■ Your assignment
Without the images, output each record below as it stands.
---
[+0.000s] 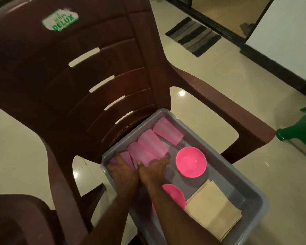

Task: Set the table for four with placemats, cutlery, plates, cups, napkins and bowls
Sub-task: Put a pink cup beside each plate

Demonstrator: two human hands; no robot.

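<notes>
Now both hands (140,169) on pink cups (149,147).

I see four pale pink cups (153,145) lying on their sides in a row at the far end of the grey tub (251,184). Two brighter pink bowls (191,161) sit upright mid-tub, and folded beige napkins (213,209) lie flat at the near end.

Matt pink plastic cups (152,145) and cream cloth napkins (212,209) in a smooth grey plastic tub (251,190), over glossy floor tiles (210,71).
</notes>
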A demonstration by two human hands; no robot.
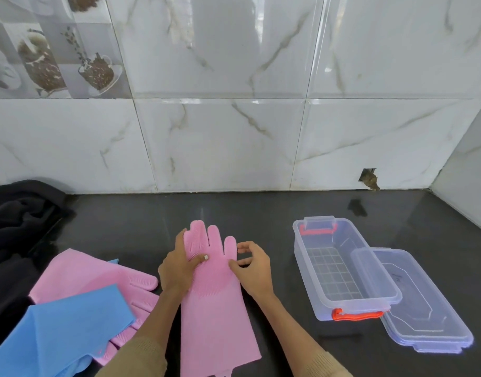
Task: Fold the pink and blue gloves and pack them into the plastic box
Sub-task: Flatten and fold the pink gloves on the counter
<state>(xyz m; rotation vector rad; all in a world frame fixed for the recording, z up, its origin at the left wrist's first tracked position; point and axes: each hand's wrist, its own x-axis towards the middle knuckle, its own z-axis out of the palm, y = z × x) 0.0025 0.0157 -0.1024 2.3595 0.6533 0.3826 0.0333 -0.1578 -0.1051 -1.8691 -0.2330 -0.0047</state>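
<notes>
Black countertop (234, 213) abuts marble-tiled wall (234, 131). Open plastic box (340, 268) and lid (424, 303) lie at 3 o'clock, dark cloth (19, 213) at 9. Left hand (179, 270) presses pink glove (215, 300) flat; right hand (254, 268) pinches its edge.

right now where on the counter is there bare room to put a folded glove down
Bare counter lies between the spread pink glove and the plastic box, and behind both toward the wall. The left is crowded with piled gloves and dark cloth.

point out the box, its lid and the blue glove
box (304, 257), head view, on its left wall
lid (424, 317), head view, on its flat top
blue glove (70, 327), head view, on its cuff
</notes>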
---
■ Your solution
[+0.000s] 

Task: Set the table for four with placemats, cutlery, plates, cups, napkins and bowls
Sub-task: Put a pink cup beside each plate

Demonstrator: two human hands; no robot.

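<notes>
Now both hands (140,169) on pink cups (149,147).

I see four pale pink cups (153,145) lying on their sides in a row at the far end of the grey tub (251,184). Two brighter pink bowls (191,161) sit upright mid-tub, and folded beige napkins (213,209) lie flat at the near end.

Matt pink plastic cups (152,145) and cream cloth napkins (212,209) in a smooth grey plastic tub (251,190), over glossy floor tiles (210,71).
</notes>
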A demonstration by two human hands; no robot.
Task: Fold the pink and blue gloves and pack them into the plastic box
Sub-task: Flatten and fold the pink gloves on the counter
<state>(xyz m; rotation vector rad; all in a world frame fixed for the recording, z up, its origin at the left wrist's first tracked position; point and axes: each hand's wrist, its own x-axis towards the middle knuckle, its own z-axis out of the palm, y = z × x) 0.0025 0.0157 -0.1024 2.3595 0.6533 0.3826 0.0333 -0.1578 -0.1051 -1.8691 -0.2330 -0.0047</state>
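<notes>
Black countertop (234, 213) abuts marble-tiled wall (234, 131). Open plastic box (340, 268) and lid (424, 303) lie at 3 o'clock, dark cloth (19, 213) at 9. Left hand (179, 270) presses pink glove (215, 300) flat; right hand (254, 268) pinches its edge.

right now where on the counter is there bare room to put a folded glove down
Bare counter lies between the spread pink glove and the plastic box, and behind both toward the wall. The left is crowded with piled gloves and dark cloth.

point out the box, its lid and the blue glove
box (304, 257), head view, on its left wall
lid (424, 317), head view, on its flat top
blue glove (70, 327), head view, on its cuff
</notes>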

What appears above is the complete answer to the exercise.